Below are some records. Return exactly their lines from the one containing "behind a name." through the one containing "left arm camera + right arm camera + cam", and drop the pictures.

• **RECORDED DATA**:
--*--

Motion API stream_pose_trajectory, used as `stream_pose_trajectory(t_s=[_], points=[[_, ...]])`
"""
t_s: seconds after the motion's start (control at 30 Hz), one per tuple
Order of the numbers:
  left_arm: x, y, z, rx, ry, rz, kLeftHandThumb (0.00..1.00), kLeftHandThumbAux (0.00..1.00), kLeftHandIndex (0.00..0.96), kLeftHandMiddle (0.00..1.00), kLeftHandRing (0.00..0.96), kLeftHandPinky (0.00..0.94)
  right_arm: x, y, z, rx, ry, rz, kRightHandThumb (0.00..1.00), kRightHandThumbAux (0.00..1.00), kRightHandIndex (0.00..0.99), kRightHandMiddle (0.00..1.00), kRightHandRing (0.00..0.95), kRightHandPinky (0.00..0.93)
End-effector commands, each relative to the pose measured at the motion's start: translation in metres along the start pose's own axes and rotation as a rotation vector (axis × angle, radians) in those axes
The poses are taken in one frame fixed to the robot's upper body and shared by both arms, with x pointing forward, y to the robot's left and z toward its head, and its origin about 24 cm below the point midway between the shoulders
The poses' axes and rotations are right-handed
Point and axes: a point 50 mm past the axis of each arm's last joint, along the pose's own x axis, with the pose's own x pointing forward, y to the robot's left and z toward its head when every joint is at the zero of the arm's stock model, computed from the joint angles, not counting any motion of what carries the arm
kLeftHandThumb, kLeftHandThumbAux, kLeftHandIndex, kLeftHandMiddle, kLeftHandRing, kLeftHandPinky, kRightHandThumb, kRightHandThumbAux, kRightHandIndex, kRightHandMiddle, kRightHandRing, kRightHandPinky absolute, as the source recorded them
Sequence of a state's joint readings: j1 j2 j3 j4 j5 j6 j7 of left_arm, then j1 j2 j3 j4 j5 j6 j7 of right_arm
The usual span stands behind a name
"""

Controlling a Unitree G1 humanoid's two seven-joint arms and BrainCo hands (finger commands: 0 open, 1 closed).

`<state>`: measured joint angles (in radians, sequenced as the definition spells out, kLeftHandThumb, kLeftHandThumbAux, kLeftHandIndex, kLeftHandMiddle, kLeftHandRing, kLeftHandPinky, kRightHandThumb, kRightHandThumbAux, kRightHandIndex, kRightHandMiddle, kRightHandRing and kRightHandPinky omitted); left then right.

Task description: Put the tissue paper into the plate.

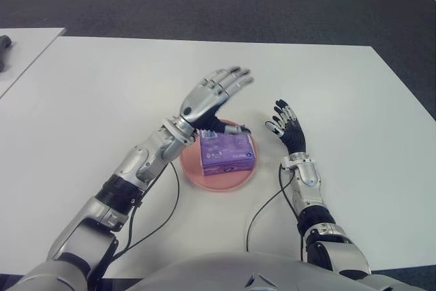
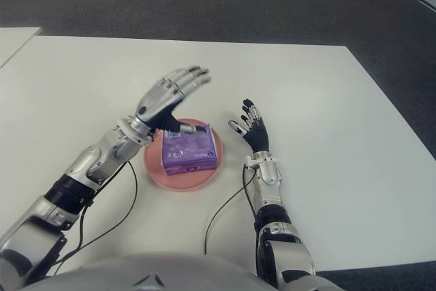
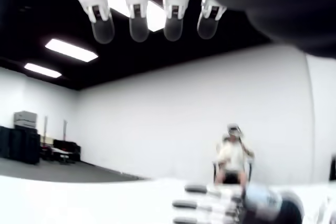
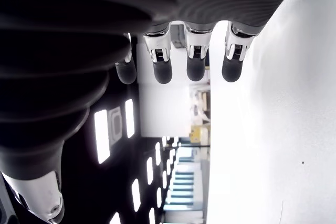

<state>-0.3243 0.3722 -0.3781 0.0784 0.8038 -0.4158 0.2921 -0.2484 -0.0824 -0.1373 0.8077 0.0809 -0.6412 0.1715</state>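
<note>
Left eye view: tissue pack (image 1: 227, 154) below left hand (image 1: 212, 97)

both hands (image 1: 216, 93) (image 1: 286, 126) raised, fingers spread

The purple tissue pack (image 1: 227, 154) lies flat inside the pink round plate (image 1: 204, 178) on the white table.
</note>
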Motion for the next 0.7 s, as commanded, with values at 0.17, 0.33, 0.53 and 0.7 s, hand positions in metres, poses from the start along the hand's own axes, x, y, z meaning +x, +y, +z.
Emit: stream_pose_trajectory(t_s=[0.17, 0.33, 0.53, 0.7], points=[[-0.009, 0.044, -0.019, -0.364, 0.113, 0.166, 0.018, 0.315, 0.0, 0.0, 0.0, 0.0, -0.027, 0.004, -0.032, 0.037, 0.175, -0.031, 0.118, 0.674, 0.017, 0.019, 0.018, 0.06], [-0.011, 0.06, -0.033, -0.437, 0.136, 0.291, 0.002, 0.367, 0.0, 0.0, 0.0, 0.0, -0.027, 0.007, -0.032, 0.038, 0.176, -0.03, 0.118, 0.674, 0.017, 0.019, 0.018, 0.06], [-0.018, 0.066, -0.04, -0.595, 0.279, 0.541, 0.0, 0.405, 0.0, 0.0, 0.0, 0.0, -0.026, 0.01, -0.033, 0.038, 0.177, -0.03, 0.118, 0.674, 0.017, 0.019, 0.018, 0.06], [-0.043, 0.069, -0.057, -0.572, 0.377, 0.572, 0.0, 0.393, 0.0, 0.0, 0.0, 0.0, -0.026, 0.014, -0.033, 0.038, 0.178, -0.029, 0.118, 0.674, 0.017, 0.019, 0.018, 0.06]])
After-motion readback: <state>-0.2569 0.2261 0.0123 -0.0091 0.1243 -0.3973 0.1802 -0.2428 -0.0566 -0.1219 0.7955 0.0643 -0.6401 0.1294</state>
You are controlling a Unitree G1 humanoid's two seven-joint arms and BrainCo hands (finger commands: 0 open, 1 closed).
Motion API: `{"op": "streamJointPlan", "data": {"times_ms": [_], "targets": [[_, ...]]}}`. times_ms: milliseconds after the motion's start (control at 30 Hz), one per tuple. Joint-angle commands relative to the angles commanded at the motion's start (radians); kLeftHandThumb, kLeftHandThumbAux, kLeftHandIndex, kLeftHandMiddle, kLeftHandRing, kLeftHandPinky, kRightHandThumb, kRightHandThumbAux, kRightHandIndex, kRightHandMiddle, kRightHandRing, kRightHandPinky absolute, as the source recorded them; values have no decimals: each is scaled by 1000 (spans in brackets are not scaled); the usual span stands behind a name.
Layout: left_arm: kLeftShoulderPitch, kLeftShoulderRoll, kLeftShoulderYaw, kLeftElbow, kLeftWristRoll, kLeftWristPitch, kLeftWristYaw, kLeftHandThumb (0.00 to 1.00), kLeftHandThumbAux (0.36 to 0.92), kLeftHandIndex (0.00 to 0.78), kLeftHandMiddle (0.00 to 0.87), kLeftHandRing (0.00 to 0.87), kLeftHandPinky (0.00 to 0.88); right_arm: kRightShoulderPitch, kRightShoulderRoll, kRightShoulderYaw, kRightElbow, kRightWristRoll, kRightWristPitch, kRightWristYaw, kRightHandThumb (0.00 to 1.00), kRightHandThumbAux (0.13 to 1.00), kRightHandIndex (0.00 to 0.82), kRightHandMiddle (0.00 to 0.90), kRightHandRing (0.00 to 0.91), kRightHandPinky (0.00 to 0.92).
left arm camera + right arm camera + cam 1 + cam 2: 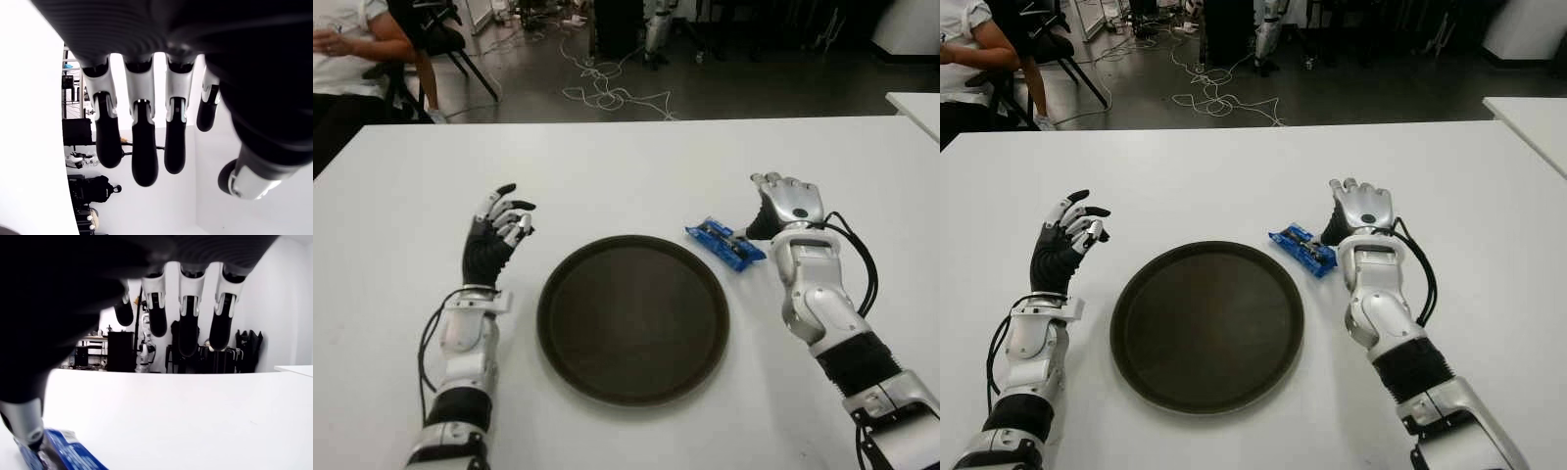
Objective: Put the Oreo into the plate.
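Looking down at your white table, you have the dark round plate in the middle, near your edge, and nothing lies in it. The Oreo, a blue pack, lies flat on the table just beyond the plate's far right rim, slanted, not in the plate.

Your right hand sits just right of the Oreo, back of the hand up. Its fingers are stretched forward and spread, gripping nothing; in the right wrist view the thumb tip comes down at the end of the blue pack, though you cannot tell whether it touches.

Your left hand shows left of the plate, well apart from the Oreo, raised with the palm toward the plate. Its fingers hang loose and slightly bent, holding nothing.

Beyond the table's far left corner a person sits on a chair, and white cables lie tangled on the floor.
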Motion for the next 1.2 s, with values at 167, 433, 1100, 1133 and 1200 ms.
{"op": "streamJointPlan", "data": {"times_ms": [167, 433, 1100, 1133, 1200], "targets": [[1, 1, 1, 0, -2, -4, -1, 1000, 639, 188, 398, 526, 479, 5, 10, -3, 20, 22, 1, -19, 0, 616, 121, 183, 237, 298], [4, 3, -1, -4, 13, -10, 15, 1000, 638, 196, 401, 529, 483, -23, 18, -13, 179, 102, -51, -104, 0, 628, 146, 206, 255, 308], [12, 3, -9, -28, 11, 8, 10, 1000, 639, 201, 399, 530, 456, -46, 30, -2, 272, 210, -72, -190, 0, 638, 148, 163, 206, 276], [12, 2, -9, -27, 10, 8, 8, 1000, 639, 200, 398, 529, 458, -49, 30, -1, 284, 215, -75, -195, 0, 642, 148, 164, 210, 281], [11, 2, -9, -25, 7, 9, 6, 1000, 639, 198, 398, 529, 454, -55, 30, 0, 303, 224, -82, -203, 0, 652, 163, 174, 222, 294]]}}
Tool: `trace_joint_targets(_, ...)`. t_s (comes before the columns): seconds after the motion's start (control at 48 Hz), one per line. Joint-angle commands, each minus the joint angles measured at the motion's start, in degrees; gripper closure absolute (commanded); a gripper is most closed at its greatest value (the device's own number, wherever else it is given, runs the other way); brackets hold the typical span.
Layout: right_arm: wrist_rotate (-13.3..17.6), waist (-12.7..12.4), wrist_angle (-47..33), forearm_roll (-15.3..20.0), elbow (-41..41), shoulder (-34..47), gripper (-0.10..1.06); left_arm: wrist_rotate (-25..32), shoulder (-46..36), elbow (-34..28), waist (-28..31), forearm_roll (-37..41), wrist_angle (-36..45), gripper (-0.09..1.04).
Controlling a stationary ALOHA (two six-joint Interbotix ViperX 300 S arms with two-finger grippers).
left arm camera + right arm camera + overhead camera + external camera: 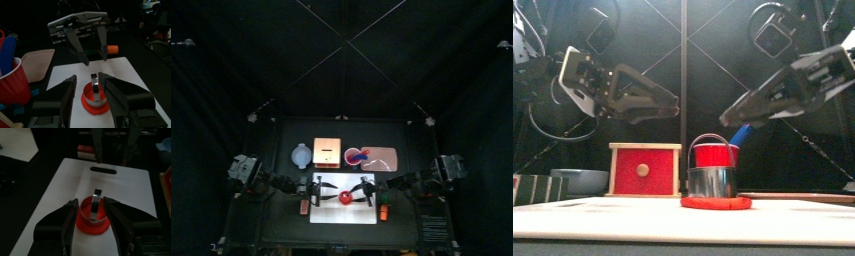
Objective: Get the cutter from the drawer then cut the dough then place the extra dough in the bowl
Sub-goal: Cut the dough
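The round metal cutter (pixel 711 181) stands upright on the flat red dough disc (pixel 716 202), its wire handle arching above the ring. On my top feed, the dough sits at the middle of the white cutting board (pixel 329 212), which lies at the table's front.

Neither gripper has hold of anything. The left gripper (pixel 671 106) hangs at 9 o'clock from the cutter and the right gripper (pixel 730 117) at 3 o'clock. Both are raised off the board and tilted down toward it. In each wrist feed I see the jaws spread wide, with the cutter and dough framed in the gap and nothing touching them. From the left wrist I also see the right gripper's two fingers (pixel 77 47) parted above the far end of the board.

Beyond the board, the pale wooden box (pixel 325 152) is at 11 o'clock from the cutter. Its red drawer front (pixel 644 170) looks flush with the frame. The blue-grey bowl (pixel 301 155) sits just beside the box, on its 9 o'clock side. At 1 o'clock lies the pink tray (pixel 388 157), which holds the red cup (pixel 718 155) with a blue toy knife (pixel 743 133) leaning out of it.

One small orange toy (pixel 305 205) lies off the board's edge at 8 o'clock. Another orange toy (pixel 385 211) lies at 4 o'clock; I can't make out what either is.
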Motion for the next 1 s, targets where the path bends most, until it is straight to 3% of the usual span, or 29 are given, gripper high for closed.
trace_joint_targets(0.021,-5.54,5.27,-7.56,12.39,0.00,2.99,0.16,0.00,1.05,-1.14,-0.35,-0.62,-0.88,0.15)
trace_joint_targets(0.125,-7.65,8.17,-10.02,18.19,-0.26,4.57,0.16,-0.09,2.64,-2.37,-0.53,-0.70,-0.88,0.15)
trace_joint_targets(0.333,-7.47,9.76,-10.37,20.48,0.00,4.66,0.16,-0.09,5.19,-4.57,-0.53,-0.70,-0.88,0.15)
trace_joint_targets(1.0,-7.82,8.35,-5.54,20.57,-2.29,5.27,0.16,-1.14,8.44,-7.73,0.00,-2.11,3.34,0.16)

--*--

• **RESULT**:
Motion API: `{"op": "streamJointPlan", "data": {"times_ms": [_], "targets": [[_, ...]]}}`. times_ms: milliseconds after the motion's start (control at 30 Hz), one per tuple. Joint-angle commands relative to the angles commanded at the motion's start (radians); kLeftHandThumb, kLeftHandThumbAux, kLeftHandIndex, kLeftHandMiddle, kLeftHandRing, kLeftHandPinky, kRightHandThumb, kRightHandThumbAux, kRightHandIndex, kRightHandMiddle, kRightHandRing, kRightHandPinky absolute, as the source recorded them; values have no decimals: each is scaled by 1000 (spans in brackets are not scaled); the usual span stands behind a name.
Layout: left_arm: kLeftShoulderPitch, kLeftShoulderRoll, kLeftShoulderYaw, kLeftElbow, kLeftWristRoll, kLeftWristPitch, kLeftWristYaw, kLeftHandThumb (0.00 to 1.00), kLeftHandThumbAux (0.36 to 0.92), kLeftHandIndex (0.00 to 0.78), kLeftHandMiddle (0.00 to 0.87), kLeftHandRing (0.00 to 0.87), kLeftHandPinky (0.00 to 0.88); right_arm: kRightShoulderPitch, kRightShoulderRoll, kRightShoulderYaw, kRightElbow, kRightWristRoll, kRightWristPitch, kRightWristYaw, kRightHandThumb (0.00 to 1.00), kRightHandThumbAux (0.13 to 1.00), kRightHandIndex (0.00 to 0.82), kRightHandMiddle (0.00 to 0.90), kRightHandRing (0.00 to 0.91), kRightHandPinky (0.00 to 0.92).
left arm camera + right arm camera + cam 1 + cam 2: 

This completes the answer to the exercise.